Please keep the pictures out and write out exactly the lines from the first in the data below through the one containing "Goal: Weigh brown", both included.

# [DATA]
==*==

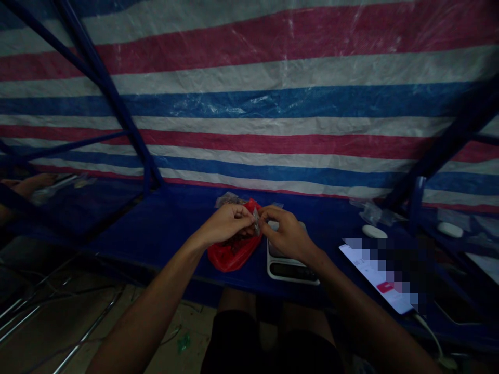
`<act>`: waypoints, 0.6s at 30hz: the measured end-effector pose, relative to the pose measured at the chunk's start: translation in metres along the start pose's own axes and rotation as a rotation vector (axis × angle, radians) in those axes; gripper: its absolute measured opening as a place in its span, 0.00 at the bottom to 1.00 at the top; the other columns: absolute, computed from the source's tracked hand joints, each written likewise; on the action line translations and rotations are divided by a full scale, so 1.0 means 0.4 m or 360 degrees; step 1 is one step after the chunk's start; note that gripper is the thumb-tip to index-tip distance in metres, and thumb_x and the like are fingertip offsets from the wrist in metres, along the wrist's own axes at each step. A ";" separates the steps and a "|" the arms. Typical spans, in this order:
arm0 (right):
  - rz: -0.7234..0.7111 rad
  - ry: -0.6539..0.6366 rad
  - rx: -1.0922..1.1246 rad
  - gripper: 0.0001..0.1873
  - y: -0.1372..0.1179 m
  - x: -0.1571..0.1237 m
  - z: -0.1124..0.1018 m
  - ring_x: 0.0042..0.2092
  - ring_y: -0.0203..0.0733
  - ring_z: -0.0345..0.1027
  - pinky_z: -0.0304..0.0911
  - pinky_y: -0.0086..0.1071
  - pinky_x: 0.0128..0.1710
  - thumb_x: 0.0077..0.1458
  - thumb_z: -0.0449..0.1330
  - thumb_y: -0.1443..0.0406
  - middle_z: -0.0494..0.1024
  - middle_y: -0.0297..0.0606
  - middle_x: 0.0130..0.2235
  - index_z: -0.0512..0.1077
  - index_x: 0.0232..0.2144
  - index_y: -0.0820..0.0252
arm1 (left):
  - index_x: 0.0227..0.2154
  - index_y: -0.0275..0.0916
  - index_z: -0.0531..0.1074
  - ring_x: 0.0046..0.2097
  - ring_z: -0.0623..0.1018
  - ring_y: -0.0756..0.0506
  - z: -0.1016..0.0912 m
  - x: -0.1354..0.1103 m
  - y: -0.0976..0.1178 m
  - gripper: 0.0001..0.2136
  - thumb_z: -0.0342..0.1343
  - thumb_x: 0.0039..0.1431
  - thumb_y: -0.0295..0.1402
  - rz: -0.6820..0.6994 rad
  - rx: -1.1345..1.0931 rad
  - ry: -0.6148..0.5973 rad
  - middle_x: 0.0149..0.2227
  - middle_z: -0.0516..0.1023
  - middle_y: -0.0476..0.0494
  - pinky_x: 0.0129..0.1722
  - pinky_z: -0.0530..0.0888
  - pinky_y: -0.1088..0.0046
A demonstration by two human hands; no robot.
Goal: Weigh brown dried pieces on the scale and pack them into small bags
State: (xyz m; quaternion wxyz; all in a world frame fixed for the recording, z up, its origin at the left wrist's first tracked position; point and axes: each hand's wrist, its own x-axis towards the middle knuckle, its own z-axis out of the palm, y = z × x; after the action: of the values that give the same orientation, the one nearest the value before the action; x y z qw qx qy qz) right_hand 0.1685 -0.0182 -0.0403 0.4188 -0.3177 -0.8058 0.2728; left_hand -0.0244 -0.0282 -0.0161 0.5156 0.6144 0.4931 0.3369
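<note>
We pinch small clear packet [256,221] between left hand [226,224] and right hand [286,232], together above red plastic bag [230,258]; dark contents [236,243] remain inside, digital scale [292,270] just beside.

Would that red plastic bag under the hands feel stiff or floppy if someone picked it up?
The red plastic bag is probably floppy: it lies crumpled on the blue table top with no firm shape. Its thin film should weigh little, though the dark contents may add some weight. Its slight sheen suggests it could slide a little in the left hand.
</note>
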 end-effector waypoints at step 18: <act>0.0237 0.0018 0.0038 0.07 -0.017 0.028 0.027 0.30 0.40 0.72 0.64 0.32 0.32 0.53 0.57 0.70 0.80 0.36 0.28 0.74 0.25 0.59 | 0.60 0.41 0.66 0.62 0.73 0.37 0.018 -0.077 -0.081 0.34 0.70 0.50 0.41 0.0664 0.0699 0.0520 0.63 0.71 0.35 0.63 0.68 0.56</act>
State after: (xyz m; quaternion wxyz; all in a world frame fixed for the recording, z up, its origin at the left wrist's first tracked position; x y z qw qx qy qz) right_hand 0.1523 -0.0164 -0.0353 0.4055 -0.3733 -0.7742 0.3112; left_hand -0.0349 -0.0604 -0.0461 0.2052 0.7362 0.4937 0.4149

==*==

# [SOLUTION]
`<act>`: waypoints, 0.6s at 30hz: the measured end-effector pose, relative to the pose measured at the chunk's start: translation in metres along the start pose's own axes and rotation as a rotation vector (axis × angle, radians) in those axes; gripper: its absolute measured opening as a place in its span, 0.00 at the bottom to 1.00 at the top; the other columns: absolute, computed from the source's tracked hand joints, each written likewise; on the action line translations and rotations are divided by a full scale, so 1.0 means 0.4 m or 360 degrees; step 1 is one step after the chunk's start; note that gripper is the thumb-tip to index-tip distance in metres, and thumb_x and the like are fingertip offsets from the wrist in metres, along the wrist's own axes at each step. A ";" separates the steps and a "|" the arms. Typical spans, in this order:
arm0 (right):
  - rz: -0.7234..0.7111 rad
  - ry: -0.6539..0.6366 rad
  - rx: -1.0922..1.1246 rad
  - gripper: 0.0001..0.1873
  - y: -0.1372..0.1179 m
  - x: -0.1571..0.1237 m
  - z: -0.1124..0.1018 m
  - ring_x: 0.0042..0.2092
  - ring_y: -0.0203..0.0733
  - ring_z: -0.0345..0.1027
  - pinky_z: -0.0304..0.0911
  - pinky_y: -0.0086..0.1071
  - pinky_x: 0.0128..0.1710
  - thumb_x: 0.0077..0.1458
  - thumb_z: -0.0449..0.1330
  - thumb_y: -0.1443..0.0406
  - middle_z: -0.0494..0.1024
  - middle_y: -0.0297..0.0606
  - middle_x: 0.0130..0.2235
  - index_z: -0.0512..0.1077
  - index_x: 0.0232..0.2144
  - index_y: -0.0820..0.0252
arm1 (left):
  - index_x: 0.0227..0.2154
  - index_y: -0.0275..0.0916
  - index_z: -0.0531..0.1074
  - ring_x: 0.0046..0.2097
  - ring_z: -0.0623..0.1018
  - ring_y: -0.0756..0.0506
  - z: -0.1016..0.0912 m
  - x: -0.1354..0.1103 m
  - y: -0.0976..0.1178 m
  - gripper: 0.0001..0.2136
  - thumb_z: -0.0342..0.1343
  - thumb_x: 0.0039..0.1431
  - thumb_y: -0.0295..0.1402
  - rz: -0.6820..0.6994 rad
  - rx: -1.1345..1.0931 rad
  - ry: -0.6148..0.5973 rad
  - middle_x: 0.0149..0.2227
  - middle_z: -0.0516..0.1023
  - middle_y: -0.0476..0.0494
  - pinky_x: 0.0129..0.1722
  - pinky_z: -0.0530..0.0888
  - pinky_y: -0.1088..0.0046
A demonstration by two human hands; no robot.
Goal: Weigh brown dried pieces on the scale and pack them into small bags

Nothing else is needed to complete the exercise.